• **WHAT IS EXPECTED**: Begin at the line below that has "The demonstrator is" and stop after the line that has "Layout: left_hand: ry". Please restate only those lines, word for word.

::::::::::

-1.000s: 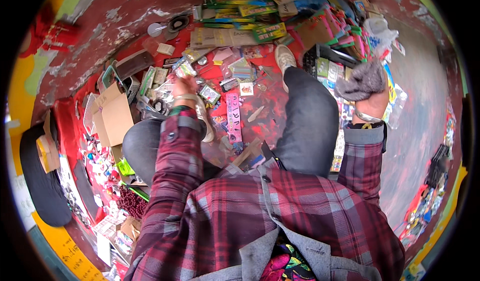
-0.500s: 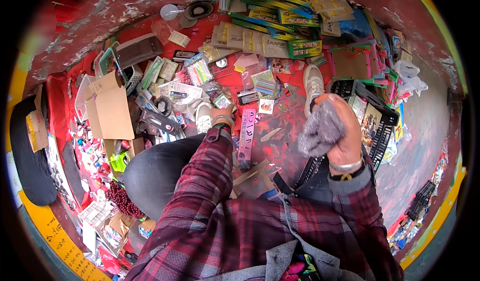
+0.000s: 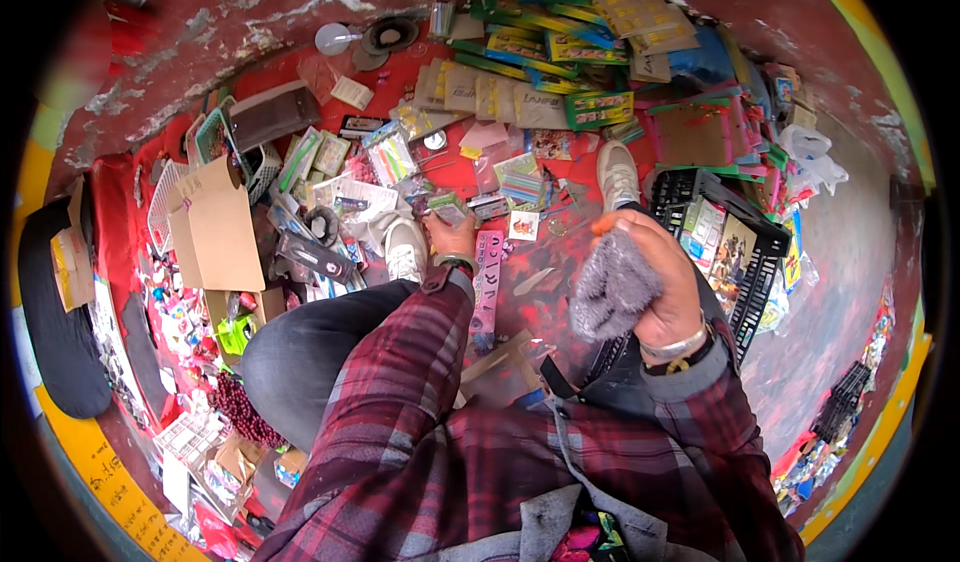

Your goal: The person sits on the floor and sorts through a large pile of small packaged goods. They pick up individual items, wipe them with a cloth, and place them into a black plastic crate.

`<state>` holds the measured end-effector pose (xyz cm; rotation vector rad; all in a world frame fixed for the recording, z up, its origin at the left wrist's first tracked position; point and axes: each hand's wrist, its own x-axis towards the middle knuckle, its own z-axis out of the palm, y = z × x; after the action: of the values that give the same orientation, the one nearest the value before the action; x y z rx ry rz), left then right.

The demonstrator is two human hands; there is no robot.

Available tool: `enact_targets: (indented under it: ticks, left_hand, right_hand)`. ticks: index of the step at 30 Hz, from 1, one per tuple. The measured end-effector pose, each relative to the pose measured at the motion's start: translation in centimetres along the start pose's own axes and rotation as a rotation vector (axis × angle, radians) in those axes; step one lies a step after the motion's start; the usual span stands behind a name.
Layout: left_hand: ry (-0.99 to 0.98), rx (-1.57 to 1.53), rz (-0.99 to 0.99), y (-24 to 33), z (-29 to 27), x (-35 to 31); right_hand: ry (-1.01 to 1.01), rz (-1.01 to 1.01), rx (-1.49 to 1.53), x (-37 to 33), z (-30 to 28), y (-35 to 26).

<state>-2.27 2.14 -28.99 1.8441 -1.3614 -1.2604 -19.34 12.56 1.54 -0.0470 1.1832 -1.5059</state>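
Observation:
My right hand [image 3: 668, 287] is closed round a grey fluffy cloth [image 3: 614, 287], raised above the floor on the right. Something small and orange [image 3: 605, 224] shows at its fingertips; I cannot tell what it is. Down by my left shoe [image 3: 403, 247], my left hand [image 3: 452, 236] grips a small flat green-and-white packet [image 3: 447, 205], tilted away from me. Its fingers are partly hidden. Just right of that hand lies a long pink strip with dark shapes [image 3: 487, 280]. A dark-edged case [image 3: 489, 206] and a small picture card [image 3: 523, 225] lie beyond it.
An open cardboard box [image 3: 215, 224] stands at the left beside plastic baskets. On the right is a black crate [image 3: 740, 247] holding printed items. Stacked green-and-yellow boxes [image 3: 600, 109] and brown packs fill the far side. My right shoe [image 3: 618, 174] stands near the crate.
My left hand has tipped up the green-and-white packet, which lay flatter before. The cloth in my right hand has shifted a little left and down in view; the whole scene has shifted slightly left.

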Motion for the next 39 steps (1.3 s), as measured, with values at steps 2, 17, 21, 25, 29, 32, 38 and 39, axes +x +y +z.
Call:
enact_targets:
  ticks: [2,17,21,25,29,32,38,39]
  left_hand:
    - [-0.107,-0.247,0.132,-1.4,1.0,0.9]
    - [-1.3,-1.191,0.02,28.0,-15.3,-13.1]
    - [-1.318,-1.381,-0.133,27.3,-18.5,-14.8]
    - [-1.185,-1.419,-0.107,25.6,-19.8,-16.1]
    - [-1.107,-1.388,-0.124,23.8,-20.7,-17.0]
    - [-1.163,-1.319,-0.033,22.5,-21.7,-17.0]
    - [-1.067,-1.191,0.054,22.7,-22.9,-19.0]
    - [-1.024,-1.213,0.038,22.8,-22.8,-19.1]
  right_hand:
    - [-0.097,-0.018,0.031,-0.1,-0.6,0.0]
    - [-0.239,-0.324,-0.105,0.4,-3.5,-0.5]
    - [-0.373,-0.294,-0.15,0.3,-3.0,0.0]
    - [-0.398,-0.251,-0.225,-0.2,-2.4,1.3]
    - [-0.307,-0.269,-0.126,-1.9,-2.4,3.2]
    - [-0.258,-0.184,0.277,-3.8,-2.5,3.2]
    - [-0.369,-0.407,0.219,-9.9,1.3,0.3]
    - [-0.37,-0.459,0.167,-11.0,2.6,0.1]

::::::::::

• **WRITTEN SOLUTION**:
The demonstrator is two human hands; there is no robot.

Available tool: `enact_targets: (indented under it: ticks, left_hand, right_hand)`. ticks: index of the step at 30 Hz, from 1, one per tuple. The measured end-effector pose, each relative to the pose measured at the motion's start: translation in centimetres along the start pose's own axes and rotation as a rotation vector (axis × angle, radians) in those axes; step one lies a step after the motion's start; the usual span stands behind a name.
Layout: left_hand: ry (-0.99 to 0.98), rx (-1.57 to 1.53), rz (-0.99 to 0.99), y (-24 to 33), z (-29 to 27), x (-35 to 31); right_hand: ry (-1.01 to 1.01), rz (-1.01 to 1.01), rx (-1.49 to 1.53), x (-37 to 33), z (-30 to 28), y (-35 to 26).

The answer has nothing more to it.